From the entries below, print exactly the span beginning with the line holding "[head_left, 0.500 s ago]" and ending with the line holding "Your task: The", endpoints included, and skip any pictures.

--- RECORDS FOR THIS EXERCISE Enclosed Below ---

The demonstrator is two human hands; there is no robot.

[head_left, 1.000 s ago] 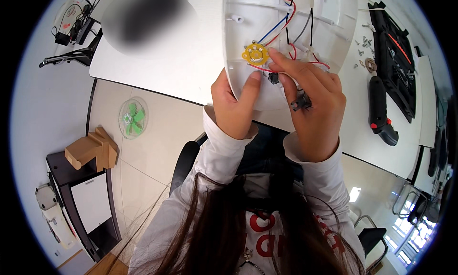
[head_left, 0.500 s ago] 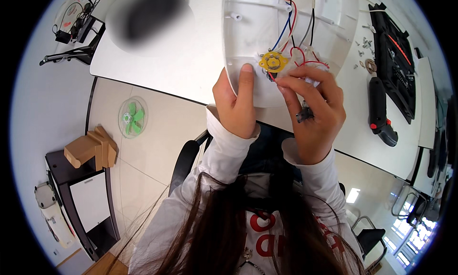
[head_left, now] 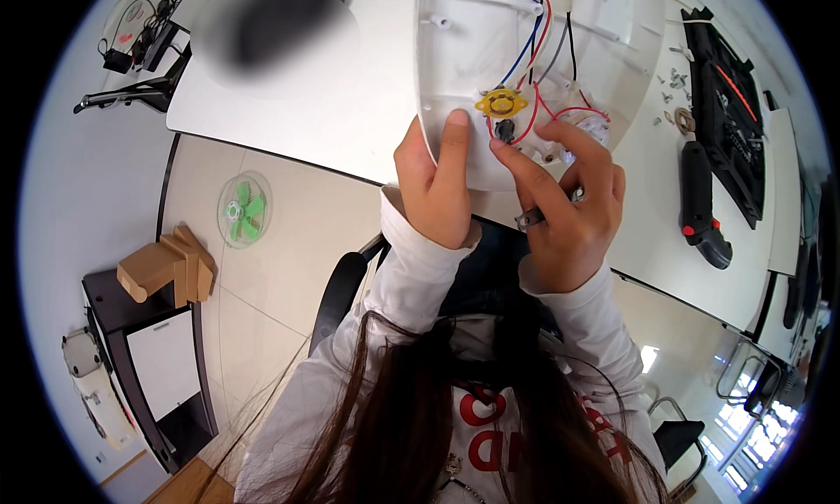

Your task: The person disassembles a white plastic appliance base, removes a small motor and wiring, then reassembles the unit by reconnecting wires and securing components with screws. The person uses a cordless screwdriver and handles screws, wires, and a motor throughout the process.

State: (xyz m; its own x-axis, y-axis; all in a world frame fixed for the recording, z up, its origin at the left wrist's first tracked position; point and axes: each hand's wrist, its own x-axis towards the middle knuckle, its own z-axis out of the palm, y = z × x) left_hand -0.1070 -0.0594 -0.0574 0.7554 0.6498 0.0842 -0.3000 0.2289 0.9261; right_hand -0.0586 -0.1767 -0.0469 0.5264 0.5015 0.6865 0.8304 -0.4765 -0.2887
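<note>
My left hand (head_left: 442,176) grips the near left edge of a white plastic housing (head_left: 451,66), its thumb inside the rim. Within the shell sit a yellow round part with two ears (head_left: 501,103), a small black component (head_left: 505,130) just below it, and red wires (head_left: 560,112) looping to the right. My right hand (head_left: 573,206) is half closed over the lower right of the shell. One fingertip touches the black component or lies right beside it; another is near the red wires. A small dark-and-silver part (head_left: 529,217) pokes out from its curled fingers, mostly hidden.
To the right are a black tool case (head_left: 726,110), a black cordless screwdriver (head_left: 697,198) with red buttons, and loose screws (head_left: 675,80). A blurred dark object (head_left: 271,23) occupies the table's left. On the floor lies a green fan (head_left: 245,211) near cardboard pieces (head_left: 166,268).
My right fingers have shifted left and spread from a pinch by the red wire, uncovering the black component. The small part in that hand has turned and moved left. The housing has tilted slightly.
</note>
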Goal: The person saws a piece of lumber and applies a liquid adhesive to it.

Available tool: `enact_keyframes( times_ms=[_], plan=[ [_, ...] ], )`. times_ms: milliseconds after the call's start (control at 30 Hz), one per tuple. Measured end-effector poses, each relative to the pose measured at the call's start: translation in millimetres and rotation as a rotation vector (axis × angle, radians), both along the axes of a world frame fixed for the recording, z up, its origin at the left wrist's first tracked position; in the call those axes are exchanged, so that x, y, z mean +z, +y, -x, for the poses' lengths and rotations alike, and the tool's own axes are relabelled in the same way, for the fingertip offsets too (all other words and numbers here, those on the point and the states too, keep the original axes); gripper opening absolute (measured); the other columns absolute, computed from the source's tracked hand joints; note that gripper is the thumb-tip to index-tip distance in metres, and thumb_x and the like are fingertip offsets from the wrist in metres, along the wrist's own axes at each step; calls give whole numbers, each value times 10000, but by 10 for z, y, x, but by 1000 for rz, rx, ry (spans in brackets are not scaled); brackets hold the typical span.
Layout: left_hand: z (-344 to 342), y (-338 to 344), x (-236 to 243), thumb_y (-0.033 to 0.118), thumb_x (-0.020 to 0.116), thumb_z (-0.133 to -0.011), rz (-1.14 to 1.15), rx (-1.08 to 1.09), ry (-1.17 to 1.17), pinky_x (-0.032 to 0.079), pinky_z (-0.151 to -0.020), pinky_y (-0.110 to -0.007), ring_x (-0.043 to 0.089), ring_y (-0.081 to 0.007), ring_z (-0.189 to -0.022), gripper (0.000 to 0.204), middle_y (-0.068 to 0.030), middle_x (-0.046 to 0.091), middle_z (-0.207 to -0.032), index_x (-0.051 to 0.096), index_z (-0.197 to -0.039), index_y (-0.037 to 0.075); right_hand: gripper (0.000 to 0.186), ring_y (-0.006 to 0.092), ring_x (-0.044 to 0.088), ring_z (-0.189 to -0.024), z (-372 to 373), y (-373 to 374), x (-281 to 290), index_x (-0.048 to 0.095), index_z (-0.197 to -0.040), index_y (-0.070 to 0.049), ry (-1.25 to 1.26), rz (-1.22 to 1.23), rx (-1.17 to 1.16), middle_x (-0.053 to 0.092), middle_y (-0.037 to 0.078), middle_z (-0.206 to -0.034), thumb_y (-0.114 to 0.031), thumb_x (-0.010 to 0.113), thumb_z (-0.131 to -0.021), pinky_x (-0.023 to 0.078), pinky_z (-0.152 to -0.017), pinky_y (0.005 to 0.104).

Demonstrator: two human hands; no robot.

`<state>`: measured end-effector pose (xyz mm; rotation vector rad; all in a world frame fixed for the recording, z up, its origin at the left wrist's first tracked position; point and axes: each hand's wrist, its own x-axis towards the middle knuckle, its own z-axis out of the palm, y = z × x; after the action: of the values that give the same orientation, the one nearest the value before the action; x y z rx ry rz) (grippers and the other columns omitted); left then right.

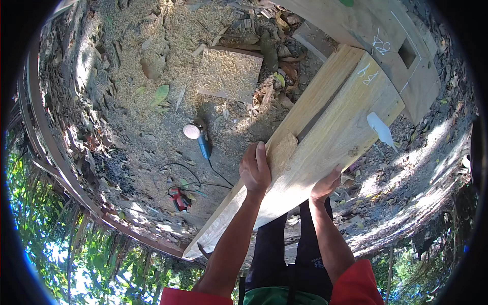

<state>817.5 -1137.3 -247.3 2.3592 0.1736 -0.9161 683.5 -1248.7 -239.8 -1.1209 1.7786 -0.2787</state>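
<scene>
A wide pale wooden board (338, 122) runs diagonally in front of me, from the upper right down to the lower left. Beside its left edge lies a narrower plank (316, 94), with a dark gap between them over part of the length. My left hand (255, 168) is closed over the left edge of the wood, thumb on top. On the opposite edge, my right hand (327, 184) grips the wide board, its fingers partly hidden beneath. A white bottle-like thing (380, 129) is at the board's far right edge.
Left of the wood, a blue angle grinder (203, 145) lies on the ground, its cord trailing toward a red device (180, 199). Farther off is a sawdust-covered square board (231, 75). Large wooden panels (371, 30), one with a rectangular hole, lie at the upper right. Dry leaves and sawdust cover the ground.
</scene>
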Motion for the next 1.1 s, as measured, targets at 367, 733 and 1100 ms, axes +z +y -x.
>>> enact_keyframes(
  times_ms=[367, 733, 1100],
  plan=[
    [8, -4, 2, 317, 438, -1020, 49, 53, -43, 452, -703, -464, 594, -432, -776, 378, -215, 618, -840, 628, -938, 0, 770, 312, 561, -1083, 44, -2, 16, 457, -1337, 116, 25, -65, 13, 544, 239, -1275, -568, 341, -1002, 442, -935, 417],
    [47, 47, -60, 347, 427, -1023, 70, 32, -59, 462, -726, -473, 608, -430, -797, 403, -212, 640, -868, 637, -981, 5, 658, 266, 597, -935, 21, 48, -84, 570, -1162, 110, -44, 85, -127, 626, 194, -1086, -509, 409, -1009, 473, -839, 390],
    [-1, -2, 8, 353, 431, -1021, 58, 45, -46, 459, -712, -457, 608, -423, -791, 390, -201, 627, -853, 631, -969, 22, 742, 313, 553, -1141, 167, 48, -120, 433, -1364, 112, -62, -18, -86, 524, 233, -1324, -539, 396, -1009, 437, -978, 404]
  ],
)
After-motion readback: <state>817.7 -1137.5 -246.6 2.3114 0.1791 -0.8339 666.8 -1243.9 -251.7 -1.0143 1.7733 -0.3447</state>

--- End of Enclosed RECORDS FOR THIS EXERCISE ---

__TASK RESPONSE__:
[head_left, 0.500 s ago] 
[head_left, now] 

Your task: The person disassembles a white plastic appliance base, removes a small motor and wiring, then reassembles the unit by reconnecting wires and securing components with screws. The person uses a cordless screwdriver and handles screws, wires, and a motor throughout the process.

This answer is now finished.